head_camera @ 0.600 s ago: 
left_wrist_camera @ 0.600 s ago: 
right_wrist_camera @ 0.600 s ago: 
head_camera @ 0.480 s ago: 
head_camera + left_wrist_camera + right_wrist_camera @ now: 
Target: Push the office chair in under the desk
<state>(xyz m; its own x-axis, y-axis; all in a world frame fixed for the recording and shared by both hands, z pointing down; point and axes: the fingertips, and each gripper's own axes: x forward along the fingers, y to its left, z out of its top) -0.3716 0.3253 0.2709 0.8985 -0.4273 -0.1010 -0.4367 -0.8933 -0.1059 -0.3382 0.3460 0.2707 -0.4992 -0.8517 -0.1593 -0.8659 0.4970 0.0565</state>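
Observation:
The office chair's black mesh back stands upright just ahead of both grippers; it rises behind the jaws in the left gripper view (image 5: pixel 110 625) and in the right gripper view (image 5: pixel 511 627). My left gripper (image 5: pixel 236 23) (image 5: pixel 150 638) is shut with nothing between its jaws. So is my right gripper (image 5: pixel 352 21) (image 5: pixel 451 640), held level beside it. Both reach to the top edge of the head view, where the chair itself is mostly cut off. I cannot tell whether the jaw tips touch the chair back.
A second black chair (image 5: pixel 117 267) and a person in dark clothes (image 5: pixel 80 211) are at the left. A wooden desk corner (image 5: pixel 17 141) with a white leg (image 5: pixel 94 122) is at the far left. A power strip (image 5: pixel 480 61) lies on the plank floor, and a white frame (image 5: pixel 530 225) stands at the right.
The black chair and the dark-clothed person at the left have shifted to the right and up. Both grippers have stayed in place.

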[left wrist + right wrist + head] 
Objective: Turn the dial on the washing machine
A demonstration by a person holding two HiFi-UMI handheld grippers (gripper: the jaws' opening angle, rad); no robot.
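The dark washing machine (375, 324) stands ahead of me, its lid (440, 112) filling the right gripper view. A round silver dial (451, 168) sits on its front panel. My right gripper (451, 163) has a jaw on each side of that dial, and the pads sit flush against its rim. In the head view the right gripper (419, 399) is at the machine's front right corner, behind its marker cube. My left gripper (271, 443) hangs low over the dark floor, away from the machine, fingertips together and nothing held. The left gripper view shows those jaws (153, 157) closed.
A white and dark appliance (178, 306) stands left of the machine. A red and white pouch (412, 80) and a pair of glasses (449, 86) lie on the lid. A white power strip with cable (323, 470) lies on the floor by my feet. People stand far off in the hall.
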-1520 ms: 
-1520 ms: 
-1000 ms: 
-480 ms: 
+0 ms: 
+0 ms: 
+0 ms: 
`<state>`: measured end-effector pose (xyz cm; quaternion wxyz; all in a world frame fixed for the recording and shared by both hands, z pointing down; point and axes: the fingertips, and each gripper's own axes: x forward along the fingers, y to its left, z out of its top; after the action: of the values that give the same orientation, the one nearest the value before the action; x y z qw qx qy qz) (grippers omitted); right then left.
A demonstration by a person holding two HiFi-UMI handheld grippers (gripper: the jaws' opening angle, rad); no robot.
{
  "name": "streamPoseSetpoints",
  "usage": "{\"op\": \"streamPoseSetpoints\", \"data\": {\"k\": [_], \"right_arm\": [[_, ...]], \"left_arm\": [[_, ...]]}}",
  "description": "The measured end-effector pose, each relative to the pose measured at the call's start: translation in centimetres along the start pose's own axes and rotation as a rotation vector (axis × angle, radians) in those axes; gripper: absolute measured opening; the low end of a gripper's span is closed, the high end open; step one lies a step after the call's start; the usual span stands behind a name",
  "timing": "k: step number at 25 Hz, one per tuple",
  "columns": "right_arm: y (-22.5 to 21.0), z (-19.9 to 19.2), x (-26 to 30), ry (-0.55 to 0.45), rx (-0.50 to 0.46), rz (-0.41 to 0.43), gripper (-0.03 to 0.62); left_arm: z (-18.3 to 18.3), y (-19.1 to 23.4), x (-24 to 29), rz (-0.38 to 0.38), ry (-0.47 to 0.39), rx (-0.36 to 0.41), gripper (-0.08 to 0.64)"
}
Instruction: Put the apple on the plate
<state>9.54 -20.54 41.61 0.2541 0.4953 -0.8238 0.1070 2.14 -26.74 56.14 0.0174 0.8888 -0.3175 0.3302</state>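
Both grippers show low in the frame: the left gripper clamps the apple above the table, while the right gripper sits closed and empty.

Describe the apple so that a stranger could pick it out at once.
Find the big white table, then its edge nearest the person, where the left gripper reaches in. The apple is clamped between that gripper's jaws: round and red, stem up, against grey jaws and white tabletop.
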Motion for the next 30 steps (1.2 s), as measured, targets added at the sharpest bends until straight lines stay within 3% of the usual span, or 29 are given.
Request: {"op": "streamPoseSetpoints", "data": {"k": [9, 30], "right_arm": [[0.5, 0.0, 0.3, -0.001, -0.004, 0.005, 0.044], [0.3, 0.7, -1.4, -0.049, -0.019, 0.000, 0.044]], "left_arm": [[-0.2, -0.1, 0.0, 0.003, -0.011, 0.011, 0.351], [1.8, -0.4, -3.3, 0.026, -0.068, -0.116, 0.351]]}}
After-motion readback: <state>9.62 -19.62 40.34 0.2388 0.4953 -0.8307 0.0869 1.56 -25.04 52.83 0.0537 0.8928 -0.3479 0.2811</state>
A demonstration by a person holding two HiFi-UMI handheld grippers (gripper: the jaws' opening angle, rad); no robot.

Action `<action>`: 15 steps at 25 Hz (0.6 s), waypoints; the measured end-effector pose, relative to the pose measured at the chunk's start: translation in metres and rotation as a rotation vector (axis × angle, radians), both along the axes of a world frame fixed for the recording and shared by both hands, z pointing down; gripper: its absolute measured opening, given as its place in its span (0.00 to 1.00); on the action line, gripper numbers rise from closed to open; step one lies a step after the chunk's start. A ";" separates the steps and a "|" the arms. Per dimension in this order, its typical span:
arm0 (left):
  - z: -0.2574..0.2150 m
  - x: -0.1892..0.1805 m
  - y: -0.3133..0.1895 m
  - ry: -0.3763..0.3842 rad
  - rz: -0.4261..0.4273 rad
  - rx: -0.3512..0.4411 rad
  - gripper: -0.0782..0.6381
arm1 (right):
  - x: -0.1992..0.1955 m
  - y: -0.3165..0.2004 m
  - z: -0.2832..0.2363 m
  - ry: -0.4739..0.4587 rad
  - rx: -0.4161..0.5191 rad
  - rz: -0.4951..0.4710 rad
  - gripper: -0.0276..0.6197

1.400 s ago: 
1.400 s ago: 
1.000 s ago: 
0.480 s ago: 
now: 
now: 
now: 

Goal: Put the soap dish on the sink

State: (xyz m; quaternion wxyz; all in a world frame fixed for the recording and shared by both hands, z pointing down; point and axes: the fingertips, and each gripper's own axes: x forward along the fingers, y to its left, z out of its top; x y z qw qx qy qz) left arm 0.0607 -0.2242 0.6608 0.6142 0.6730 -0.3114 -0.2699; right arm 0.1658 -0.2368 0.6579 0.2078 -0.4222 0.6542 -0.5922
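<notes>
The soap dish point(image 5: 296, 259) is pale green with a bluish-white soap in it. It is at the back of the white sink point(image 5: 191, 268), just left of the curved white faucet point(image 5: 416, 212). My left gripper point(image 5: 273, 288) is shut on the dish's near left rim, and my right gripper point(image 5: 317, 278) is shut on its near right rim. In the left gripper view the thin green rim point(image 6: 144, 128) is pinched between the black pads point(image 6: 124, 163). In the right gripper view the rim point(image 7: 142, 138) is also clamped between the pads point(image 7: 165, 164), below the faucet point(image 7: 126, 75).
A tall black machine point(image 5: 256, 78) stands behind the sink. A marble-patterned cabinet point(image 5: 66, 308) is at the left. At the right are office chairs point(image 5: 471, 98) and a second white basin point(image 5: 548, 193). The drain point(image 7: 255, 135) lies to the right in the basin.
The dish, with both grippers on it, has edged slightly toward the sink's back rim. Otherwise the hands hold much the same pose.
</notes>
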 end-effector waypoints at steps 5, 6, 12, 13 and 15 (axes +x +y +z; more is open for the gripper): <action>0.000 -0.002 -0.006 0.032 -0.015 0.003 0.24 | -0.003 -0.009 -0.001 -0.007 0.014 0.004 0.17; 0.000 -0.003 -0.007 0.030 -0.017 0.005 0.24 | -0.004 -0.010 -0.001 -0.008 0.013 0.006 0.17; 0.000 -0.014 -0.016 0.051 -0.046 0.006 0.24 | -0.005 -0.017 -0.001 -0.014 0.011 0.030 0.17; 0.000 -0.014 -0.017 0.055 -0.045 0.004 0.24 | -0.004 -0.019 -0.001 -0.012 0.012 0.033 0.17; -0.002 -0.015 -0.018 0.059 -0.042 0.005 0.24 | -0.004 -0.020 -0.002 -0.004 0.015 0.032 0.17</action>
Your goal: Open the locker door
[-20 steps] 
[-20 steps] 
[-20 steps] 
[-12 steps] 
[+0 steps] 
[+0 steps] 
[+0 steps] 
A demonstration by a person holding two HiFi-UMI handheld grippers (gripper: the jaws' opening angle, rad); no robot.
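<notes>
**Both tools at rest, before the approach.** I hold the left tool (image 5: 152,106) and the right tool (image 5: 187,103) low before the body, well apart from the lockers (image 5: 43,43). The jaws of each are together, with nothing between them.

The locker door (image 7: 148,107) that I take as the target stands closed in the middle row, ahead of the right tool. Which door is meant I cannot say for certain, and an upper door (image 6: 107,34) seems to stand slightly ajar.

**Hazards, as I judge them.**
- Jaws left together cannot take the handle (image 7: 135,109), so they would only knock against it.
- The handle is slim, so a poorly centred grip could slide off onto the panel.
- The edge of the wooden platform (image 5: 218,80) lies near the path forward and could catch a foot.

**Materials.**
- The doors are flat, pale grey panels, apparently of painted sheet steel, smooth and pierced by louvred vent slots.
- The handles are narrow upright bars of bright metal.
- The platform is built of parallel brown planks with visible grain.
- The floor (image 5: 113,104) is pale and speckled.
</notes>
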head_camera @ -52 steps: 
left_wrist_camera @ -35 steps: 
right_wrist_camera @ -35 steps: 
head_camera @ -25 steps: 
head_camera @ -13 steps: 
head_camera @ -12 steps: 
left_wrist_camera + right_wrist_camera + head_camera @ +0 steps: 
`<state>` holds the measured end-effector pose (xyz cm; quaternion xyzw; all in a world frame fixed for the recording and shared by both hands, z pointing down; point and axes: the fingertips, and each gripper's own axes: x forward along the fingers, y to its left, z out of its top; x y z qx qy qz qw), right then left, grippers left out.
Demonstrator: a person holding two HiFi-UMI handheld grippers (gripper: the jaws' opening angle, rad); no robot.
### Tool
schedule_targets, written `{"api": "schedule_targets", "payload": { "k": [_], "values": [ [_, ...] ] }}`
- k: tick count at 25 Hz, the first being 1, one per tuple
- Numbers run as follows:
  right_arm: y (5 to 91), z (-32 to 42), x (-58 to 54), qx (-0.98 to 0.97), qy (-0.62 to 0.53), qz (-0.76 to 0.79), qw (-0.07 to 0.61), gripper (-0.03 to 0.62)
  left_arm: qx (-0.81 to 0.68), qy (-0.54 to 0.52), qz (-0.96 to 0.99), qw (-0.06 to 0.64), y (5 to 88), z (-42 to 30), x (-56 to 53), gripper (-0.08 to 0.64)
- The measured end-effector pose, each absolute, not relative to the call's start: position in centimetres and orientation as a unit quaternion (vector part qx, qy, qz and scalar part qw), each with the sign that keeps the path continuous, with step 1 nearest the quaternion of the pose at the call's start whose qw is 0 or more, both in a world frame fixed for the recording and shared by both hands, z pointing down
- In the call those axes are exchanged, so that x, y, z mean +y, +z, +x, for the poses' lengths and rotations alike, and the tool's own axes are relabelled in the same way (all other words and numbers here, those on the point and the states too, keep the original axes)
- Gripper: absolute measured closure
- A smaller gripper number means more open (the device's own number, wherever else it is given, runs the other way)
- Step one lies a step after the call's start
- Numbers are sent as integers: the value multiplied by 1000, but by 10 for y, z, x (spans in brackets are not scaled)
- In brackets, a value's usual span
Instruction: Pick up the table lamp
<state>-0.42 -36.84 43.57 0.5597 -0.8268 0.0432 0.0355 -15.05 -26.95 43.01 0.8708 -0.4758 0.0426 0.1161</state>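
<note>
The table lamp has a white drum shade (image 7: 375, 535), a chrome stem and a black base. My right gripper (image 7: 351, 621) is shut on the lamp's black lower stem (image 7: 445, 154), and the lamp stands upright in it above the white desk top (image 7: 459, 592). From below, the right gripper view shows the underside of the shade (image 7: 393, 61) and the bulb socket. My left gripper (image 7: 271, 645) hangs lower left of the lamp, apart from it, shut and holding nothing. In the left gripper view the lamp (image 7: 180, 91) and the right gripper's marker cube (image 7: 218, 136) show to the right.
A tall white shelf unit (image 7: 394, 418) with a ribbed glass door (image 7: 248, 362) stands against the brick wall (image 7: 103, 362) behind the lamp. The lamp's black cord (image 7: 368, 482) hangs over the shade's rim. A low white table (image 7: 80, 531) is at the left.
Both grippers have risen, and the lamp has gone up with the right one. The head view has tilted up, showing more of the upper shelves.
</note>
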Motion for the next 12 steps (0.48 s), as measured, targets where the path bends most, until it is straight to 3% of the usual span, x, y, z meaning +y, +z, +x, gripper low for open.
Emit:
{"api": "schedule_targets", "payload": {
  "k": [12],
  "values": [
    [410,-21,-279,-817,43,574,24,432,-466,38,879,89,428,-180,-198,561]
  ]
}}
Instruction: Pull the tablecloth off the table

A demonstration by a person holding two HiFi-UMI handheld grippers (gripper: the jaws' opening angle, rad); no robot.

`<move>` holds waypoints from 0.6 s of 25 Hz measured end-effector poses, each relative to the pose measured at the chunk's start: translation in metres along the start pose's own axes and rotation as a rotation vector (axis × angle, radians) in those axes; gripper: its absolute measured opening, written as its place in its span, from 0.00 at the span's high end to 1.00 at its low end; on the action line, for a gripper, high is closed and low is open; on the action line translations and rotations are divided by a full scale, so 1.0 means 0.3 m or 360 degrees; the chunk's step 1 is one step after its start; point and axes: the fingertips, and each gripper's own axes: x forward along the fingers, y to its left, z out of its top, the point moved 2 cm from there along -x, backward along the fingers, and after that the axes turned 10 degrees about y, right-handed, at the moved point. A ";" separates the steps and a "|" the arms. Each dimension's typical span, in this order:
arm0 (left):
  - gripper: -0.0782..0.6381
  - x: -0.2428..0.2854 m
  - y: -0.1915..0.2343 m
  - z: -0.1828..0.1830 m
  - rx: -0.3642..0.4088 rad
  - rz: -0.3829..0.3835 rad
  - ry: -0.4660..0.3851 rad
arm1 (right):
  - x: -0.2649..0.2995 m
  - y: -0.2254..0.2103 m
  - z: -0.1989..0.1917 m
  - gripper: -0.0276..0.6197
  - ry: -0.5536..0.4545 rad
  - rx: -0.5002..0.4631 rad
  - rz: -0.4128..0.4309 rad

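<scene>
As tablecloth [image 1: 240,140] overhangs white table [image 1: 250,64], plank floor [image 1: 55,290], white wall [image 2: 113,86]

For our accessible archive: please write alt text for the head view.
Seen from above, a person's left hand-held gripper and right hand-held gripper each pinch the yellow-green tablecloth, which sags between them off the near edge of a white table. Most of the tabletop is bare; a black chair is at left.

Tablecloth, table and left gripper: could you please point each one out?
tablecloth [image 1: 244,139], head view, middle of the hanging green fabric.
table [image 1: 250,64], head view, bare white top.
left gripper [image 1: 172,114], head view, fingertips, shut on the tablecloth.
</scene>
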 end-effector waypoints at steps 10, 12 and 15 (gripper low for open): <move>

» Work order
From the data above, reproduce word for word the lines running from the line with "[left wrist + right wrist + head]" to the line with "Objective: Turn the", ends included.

» Result of this exercise
[left wrist + right wrist + head] 
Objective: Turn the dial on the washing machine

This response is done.